Pushing back the gas con

ScreenHunter_43 Jan. 24 08.38

By Leith van Onselen
Ross Gittins has written a solid piece today arguing that the Australia’s government’s are misleading the people on the true reasons behind gas price rises in a bid to force through controversial coal seam gas (CSG) projects:

For an example of state politicians willing to blatantly mislead their electorates, look no further than the Victorian and NSW governments’ dishonest explanation for the looming jump of about 25 per cent in the price of household gas.

The true reason for the rise is that the building of natural gas liquefaction plants in Gladstone will soon allow gas producers on Australia’s east coast to export their gas and obtain the much higher prices paid on the world market. The east coast will go from being outside the world market to inside it.

The price rise is thus inevitable unless governments were to prohibit the companies from exporting their gas.

…state politicians have taken up the dishonest claim of the gas companies that permitting them to build new and controversial coal seam gas plants would somehow prevent gas prices from rising or force them back down. But as any student of economics could tell you, there’s no way NSW and Victoria could ever produce enough natural gas to significantly affect the world price of gas.

The price of gas in NSW and Victoria would stay below the world price only if the new producers were compelled to sell their gas to local users at below the world price. Again, there’s been no suggestion of this.

Crikey’s Paddy Manning has today raised similar concerns, arguing that former federal politicians with ties to the energy industry are using the threat of gas shortages to force through CSG projects:

Former John Howard industrial relations minister Peter Reith — whose recommendation to lift fracking bans was ignored by the Victorian government last year — used his column in Fairfax papers yesterday to accuse the O’Farrell government of abandoning the CSG debate, warning “there is a real prospect Sydney could suffer gas shortages”. Reith failed to disclose his consultancy with construction giant Bechtel, a major contractor to the CSG industry.

Former federal energy minister Martin Ferguson was appointed chair of new advisory group APPEA (“the voice of Australia’s oil and gas industry”) in October, barely six months after he stepped down from his cabinet post and only weeks after retiring from Parliament — flouting the 18-month cooling-off period required of ex-ministers under the lobbying code of conduct.
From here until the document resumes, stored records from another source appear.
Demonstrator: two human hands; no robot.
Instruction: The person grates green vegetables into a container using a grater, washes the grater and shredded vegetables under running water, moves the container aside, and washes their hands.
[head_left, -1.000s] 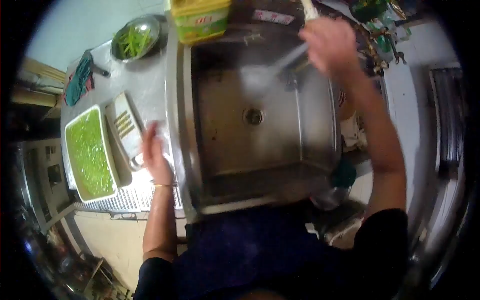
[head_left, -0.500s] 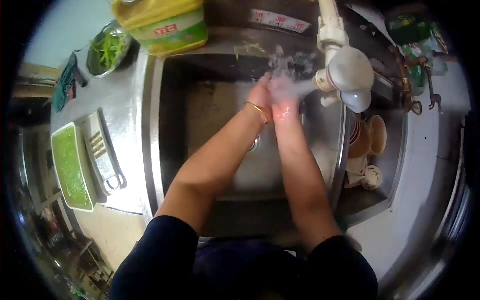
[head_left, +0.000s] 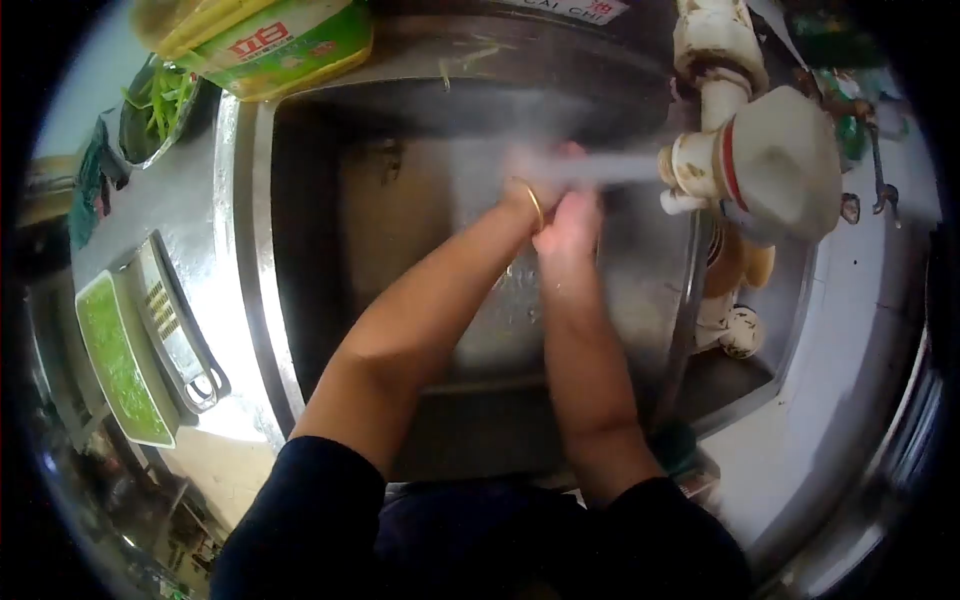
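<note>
A jet of water [head_left: 615,168] shoots sideways from the white tap [head_left: 700,170] onto my hands, which are together over a steel sink [head_left: 420,430]. My left hand [head_left: 527,178], with a gold bracelet [head_left: 536,203] at its wrist, sits in the spray; mist and motion smear its fingers. Pressed beside it, slightly lower and to the right, is my right hand [head_left: 572,222], wet and blurred. Whether anything lies between the palms cannot be made out.
Left of the sink stand a yellow-green detergent container [head_left: 290,50], a bowl of green vegetables [head_left: 160,105], a grater [head_left: 172,320] and a white tray of green stuff [head_left: 122,350]. Stacked bowls [head_left: 728,265] sit in the narrow basin to the right.
My view has shifted, so the tap looks larger and the counter items sit further left. My right hand has turned and slid against the left. Water still runs over both.
</note>
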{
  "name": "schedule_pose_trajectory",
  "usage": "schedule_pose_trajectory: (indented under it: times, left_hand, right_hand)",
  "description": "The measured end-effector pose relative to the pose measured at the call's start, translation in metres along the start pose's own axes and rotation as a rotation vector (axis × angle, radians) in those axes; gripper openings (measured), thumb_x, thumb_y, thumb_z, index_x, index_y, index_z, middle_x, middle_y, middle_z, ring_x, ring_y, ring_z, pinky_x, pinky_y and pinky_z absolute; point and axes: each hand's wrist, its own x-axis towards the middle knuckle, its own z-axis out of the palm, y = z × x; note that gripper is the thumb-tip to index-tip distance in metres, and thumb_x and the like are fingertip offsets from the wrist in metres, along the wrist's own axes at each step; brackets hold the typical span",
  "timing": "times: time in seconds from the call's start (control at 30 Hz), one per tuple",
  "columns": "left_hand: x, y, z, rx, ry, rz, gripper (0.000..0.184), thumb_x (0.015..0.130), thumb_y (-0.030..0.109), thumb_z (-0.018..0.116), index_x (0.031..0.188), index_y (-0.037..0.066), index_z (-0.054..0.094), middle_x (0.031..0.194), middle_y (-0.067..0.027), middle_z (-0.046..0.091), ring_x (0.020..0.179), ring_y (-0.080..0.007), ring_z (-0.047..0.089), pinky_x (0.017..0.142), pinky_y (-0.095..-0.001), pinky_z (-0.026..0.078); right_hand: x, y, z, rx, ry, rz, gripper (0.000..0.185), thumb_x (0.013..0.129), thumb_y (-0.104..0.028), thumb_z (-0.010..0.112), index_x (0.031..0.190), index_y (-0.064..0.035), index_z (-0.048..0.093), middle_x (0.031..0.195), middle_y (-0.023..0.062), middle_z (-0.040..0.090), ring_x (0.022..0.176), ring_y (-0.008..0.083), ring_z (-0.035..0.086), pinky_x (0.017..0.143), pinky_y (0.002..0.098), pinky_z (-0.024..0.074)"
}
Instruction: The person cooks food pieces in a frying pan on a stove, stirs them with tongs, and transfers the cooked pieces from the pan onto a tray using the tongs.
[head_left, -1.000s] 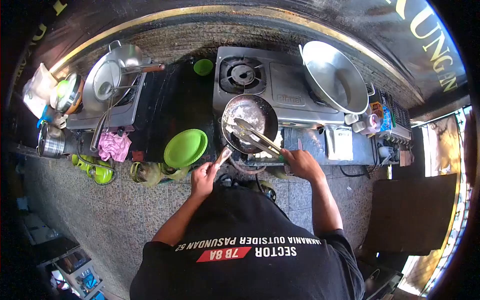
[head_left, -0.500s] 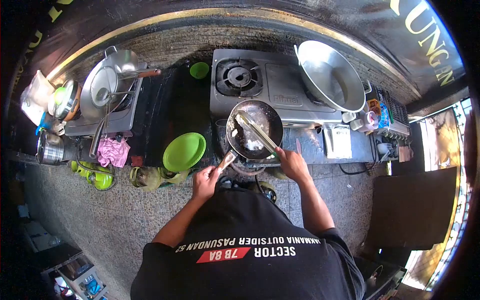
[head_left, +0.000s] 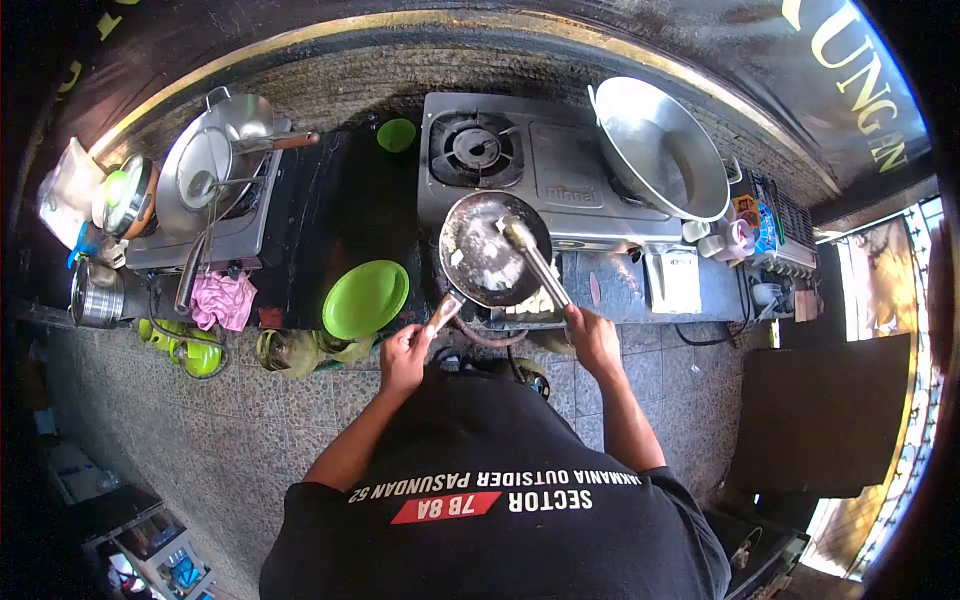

Ferguson had a dig at his erstwhile NSW Labor colleagues for “parroting the lines of the Greens and showing itself to be completely irrelevant to the debate”, urging Premier Barry O’Farrell to break “the impasse preventing the development of the state’s abundant gas resources to put downward pressure on rising prices”…

Both commentators are spot on.

Energy companies, and the politicians that serve them, are exploiting the problems they’ve created by using the threat of gas shortages to insist that Australia needs widespread development of CSG in order to ensure domestic supply and lower prices. In doing so, they are placing the natural environment at risk through the potential poisoning of ground water via fracking, which could also adversely impact the agricultural industry. Moreover, the cost of fracking, along with its relatively small scale, means that CSG is unlikely to have a material impact on gas prices anyway.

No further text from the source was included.